**Directions for this task**
Set out exactly, line by line, the stretch of data below that begins at the line containing "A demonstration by" and ends at the line containing "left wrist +", with both ends kept.

**Provided data**
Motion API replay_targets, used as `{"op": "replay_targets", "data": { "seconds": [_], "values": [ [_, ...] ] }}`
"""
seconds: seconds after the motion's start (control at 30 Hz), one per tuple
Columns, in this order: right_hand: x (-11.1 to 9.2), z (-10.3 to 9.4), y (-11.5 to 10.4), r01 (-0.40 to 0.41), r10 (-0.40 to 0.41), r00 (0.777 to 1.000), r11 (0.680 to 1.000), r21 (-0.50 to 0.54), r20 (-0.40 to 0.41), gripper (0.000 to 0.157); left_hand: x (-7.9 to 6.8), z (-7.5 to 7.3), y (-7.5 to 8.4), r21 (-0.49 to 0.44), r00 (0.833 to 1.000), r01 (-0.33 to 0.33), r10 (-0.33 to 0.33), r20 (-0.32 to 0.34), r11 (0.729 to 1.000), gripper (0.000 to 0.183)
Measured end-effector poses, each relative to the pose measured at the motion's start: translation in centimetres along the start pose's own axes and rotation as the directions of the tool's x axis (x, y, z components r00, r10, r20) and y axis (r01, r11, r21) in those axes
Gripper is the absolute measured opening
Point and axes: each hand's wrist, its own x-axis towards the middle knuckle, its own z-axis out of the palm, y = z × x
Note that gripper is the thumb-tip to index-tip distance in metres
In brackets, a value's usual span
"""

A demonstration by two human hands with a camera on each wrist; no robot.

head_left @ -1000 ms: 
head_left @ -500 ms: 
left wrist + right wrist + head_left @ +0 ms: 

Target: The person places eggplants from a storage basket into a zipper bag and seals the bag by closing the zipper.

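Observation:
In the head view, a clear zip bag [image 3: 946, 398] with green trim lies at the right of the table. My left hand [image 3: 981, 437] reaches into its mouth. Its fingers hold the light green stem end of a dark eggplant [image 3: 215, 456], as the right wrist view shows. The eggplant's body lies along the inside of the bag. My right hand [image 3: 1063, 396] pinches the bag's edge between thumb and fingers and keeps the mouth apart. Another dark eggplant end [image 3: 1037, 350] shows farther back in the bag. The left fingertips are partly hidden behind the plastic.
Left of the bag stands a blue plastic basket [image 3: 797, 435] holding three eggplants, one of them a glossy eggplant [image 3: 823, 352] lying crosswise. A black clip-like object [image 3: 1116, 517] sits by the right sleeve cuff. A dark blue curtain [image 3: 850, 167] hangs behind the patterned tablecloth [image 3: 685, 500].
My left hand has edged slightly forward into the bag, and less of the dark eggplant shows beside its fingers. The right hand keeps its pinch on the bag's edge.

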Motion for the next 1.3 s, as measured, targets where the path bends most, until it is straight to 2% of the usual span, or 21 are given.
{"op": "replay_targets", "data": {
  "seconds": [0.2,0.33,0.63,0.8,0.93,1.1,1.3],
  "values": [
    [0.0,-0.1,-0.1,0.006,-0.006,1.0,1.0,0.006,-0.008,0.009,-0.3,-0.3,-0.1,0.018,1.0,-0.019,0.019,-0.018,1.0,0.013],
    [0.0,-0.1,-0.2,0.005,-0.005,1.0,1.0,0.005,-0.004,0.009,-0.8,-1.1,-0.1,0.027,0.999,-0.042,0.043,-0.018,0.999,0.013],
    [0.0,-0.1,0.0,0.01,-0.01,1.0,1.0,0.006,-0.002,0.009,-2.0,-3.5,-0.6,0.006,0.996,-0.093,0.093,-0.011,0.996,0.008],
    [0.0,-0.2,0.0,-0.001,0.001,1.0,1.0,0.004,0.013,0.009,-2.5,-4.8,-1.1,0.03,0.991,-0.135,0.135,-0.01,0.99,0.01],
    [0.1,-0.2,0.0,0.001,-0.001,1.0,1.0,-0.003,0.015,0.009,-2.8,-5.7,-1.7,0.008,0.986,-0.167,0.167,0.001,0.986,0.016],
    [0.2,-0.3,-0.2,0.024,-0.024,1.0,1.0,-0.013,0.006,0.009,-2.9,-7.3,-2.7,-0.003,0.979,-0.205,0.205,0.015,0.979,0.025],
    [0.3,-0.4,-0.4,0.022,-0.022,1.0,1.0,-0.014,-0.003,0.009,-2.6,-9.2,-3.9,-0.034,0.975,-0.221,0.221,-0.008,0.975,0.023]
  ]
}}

**Written solution**
A demonstration by two human hands with a camera on each wrist; no robot.

head_left @ -1000 ms: 
head_left @ -500 ms: 
left wrist + right wrist + head_left @ +0 ms: 

Nothing else is part of this output.